Work request: Give back, word for word, the lines in the listing below from the one holding "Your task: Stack" down to the one holding "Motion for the", both ends included.

Collected material:
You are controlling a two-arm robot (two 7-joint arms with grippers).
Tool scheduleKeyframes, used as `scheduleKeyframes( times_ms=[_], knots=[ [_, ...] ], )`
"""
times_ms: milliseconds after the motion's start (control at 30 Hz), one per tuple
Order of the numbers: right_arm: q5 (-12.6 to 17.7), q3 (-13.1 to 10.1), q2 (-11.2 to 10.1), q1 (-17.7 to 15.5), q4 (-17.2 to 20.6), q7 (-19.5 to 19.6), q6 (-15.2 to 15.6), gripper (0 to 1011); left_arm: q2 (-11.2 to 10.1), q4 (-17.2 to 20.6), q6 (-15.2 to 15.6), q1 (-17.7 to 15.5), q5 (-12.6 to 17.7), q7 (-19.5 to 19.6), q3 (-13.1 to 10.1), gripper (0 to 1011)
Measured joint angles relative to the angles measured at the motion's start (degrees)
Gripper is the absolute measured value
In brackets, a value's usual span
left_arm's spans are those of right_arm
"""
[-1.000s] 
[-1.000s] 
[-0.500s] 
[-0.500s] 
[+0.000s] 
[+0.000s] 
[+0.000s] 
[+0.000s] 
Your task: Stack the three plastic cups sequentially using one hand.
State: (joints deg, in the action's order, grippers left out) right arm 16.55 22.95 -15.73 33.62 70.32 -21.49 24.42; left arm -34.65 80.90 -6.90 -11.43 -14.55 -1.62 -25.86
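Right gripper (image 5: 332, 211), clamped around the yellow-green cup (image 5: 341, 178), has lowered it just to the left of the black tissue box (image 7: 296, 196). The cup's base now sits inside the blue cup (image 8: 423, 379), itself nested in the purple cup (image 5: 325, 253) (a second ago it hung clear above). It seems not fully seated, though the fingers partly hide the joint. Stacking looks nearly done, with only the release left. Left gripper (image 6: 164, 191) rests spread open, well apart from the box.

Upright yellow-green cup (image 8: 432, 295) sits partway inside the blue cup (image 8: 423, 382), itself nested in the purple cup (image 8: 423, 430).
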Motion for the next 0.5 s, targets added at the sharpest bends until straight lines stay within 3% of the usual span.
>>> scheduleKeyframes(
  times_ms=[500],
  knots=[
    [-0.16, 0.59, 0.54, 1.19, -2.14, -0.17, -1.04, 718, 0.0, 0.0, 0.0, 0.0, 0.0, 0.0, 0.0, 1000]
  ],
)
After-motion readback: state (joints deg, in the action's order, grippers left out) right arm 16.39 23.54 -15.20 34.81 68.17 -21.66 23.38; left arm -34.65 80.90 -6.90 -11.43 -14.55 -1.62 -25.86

Output of the task:
Your task: Stack the three plastic cups sequentially using one hand.
State: (joints deg, in the action's order, grippers left out) right arm 16.55 22.95 -15.73 33.62 70.32 -21.49 24.42; left arm -34.65 80.90 -6.90 -11.43 -14.55 -1.62 -25.86
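Right gripper (image 5: 332, 211), clamped around the yellow-green cup (image 5: 341, 178), has lowered it just to the left of the black tissue box (image 7: 296, 196). The cup's base now sits inside the blue cup (image 8: 423, 379), itself nested in the purple cup (image 5: 325, 253) (a second ago it hung clear above). It seems not fully seated, though the fingers partly hide the joint. Stacking looks nearly done, with only the release left. Left gripper (image 6: 164, 191) rests spread open, well apart from the box.

Upright yellow-green cup (image 8: 432, 295) sits partway inside the blue cup (image 8: 423, 382), itself nested in the purple cup (image 8: 423, 430).
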Motion for the next 0.5 s, targets added at the sharpest bends until straight lines stay within 3% of the usual span.

No more work remains on this exercise.